It may be possible to add these restrictive directives to the 'root' and let them filter 'down' to the rest of the sites under it.
on CentOS, I'd try them in /etc/httpd/conf/httpd.conf or on Ubuntu flavors in /etc/apache2/apache2.conf
If you find you can't get it to filter 'down' to the other vhosts, then putting them in /var/www/.htaccess is the only recourse. or the possible "Include" described below, for all your sites to pick them up since .htaccess is "top down"/hierarchical. But again this is resource intensive since it has to be read for every file/page requested.

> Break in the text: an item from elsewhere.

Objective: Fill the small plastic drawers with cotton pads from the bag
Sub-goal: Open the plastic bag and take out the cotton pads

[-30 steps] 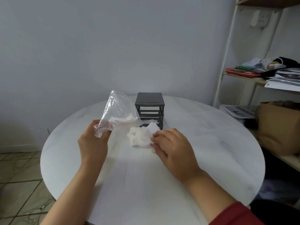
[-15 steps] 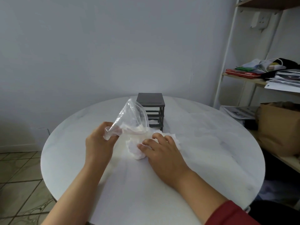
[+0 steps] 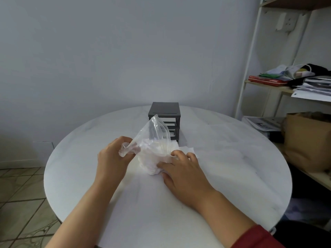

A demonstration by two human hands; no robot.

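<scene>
Two hands, one bag, one heap of pads, one drawer unit, all on a round white table (image 3: 232, 158). Tiled floor (image 3: 18, 194) is off at 9 o'clock. My left hand (image 3: 114, 158) pinches a corner of the clear plastic bag (image 3: 154, 138), which is tipped mouth-down onto the cotton pads (image 3: 152, 163). They're in a loose white heap mid-table, too jumbled to count. At 12 o'clock from the heap, the dark grey drawer unit (image 3: 165, 111) stands upright, its front partly hidden behind the bag. My right hand (image 3: 180, 170) is at 4 o'clock of the heap, bent fingers and thumb grasping it. At 3 o'clock there's a white shelf rack (image 3: 250, 68) with stacked papers (image 3: 315, 86) and one brown paper bag (image 3: 308, 140) below.
</scene>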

Also, how are these bots identified? How you know they are bots?
I ask as it may be possible to construct a fail2ban solution to scan the apache logs and ban them using fail2ban that way.
and I believe your
Code:
SetEnvIfNoCase User-Agent "^BaiDuSpider" UnwantedRobot
SetEnvIfNoCase User-Agent "^HTTrack" UnwantedRobot
needs to go under the
Code:
<Directory "/var/www/vhosts/*">
stanza.
Code:
<VirtualHost ipa.ddr.ess:80>
...
DocumentRoot /var/www/html
...
CustomLog logs/dorkblog_access.log combined
...
DirectoryIndex index.php
ServerName domain.com
</VirtualHost>
<Directory "/var/www/html">
...
SetEnvIfNoCase User-Agent "^BaiDuSpider" UnwantedRobot
SetEnvIfNoCase User-Agent "^HTTrack" UnwantedRobot
Here's how mine is constructed:
Code:
<Directory "/var/www/html">
Options Indexes FollowSymLinks
AllowOverride All
Order allow,deny
allow from all
deny from ru
deny from ch
### Datashack - seems to be a proxy
### Nov. 3rd, 2014
deny from 192.151.144.0/20
### bots and spiders
BrowserMatchNoCase "bot" bots
BrowserMatchNoCase "spider" bots
BrowserMatchNoCase "heritrix" bots
BrowserMatchNoCase "Archive" bots
BrowserMatchNoCase "Baidu" bots
BrowserMatchNoCase "sniffer" bots
BrowserMatchNoCase "ltx" bots
BrowserMatchNoCase "seo" bots
BrowserMatchNoCase "crawl" bots
BrowserMatchNoCase "mechanize" bots
BrowserMatchNoCase "MetaIntelligence" bots
BrowserMatchNoCase "netcraft" bots
BrowserMatchNoCase "Quantfiy/2.0n" bots
...
Order Allow,Deny
Allow from ALL
Deny from env=bots
...
</Directory>
If you are asking if the statement
<Directory "/var/www/vhosts/*">
is correct, I've never seen it done with an asterisk.
This says RE can be used, but I'm not RE expert, so IDK if the asterisk in the fashion you showed us is correct or not, If it's working, it's likely good that way.
It may also be possible to use an "Include" statement in the site.confs to utilize these restrictions but again, I don't know how to achieve that other than experimentation or other LQ member input.
Hope that helps.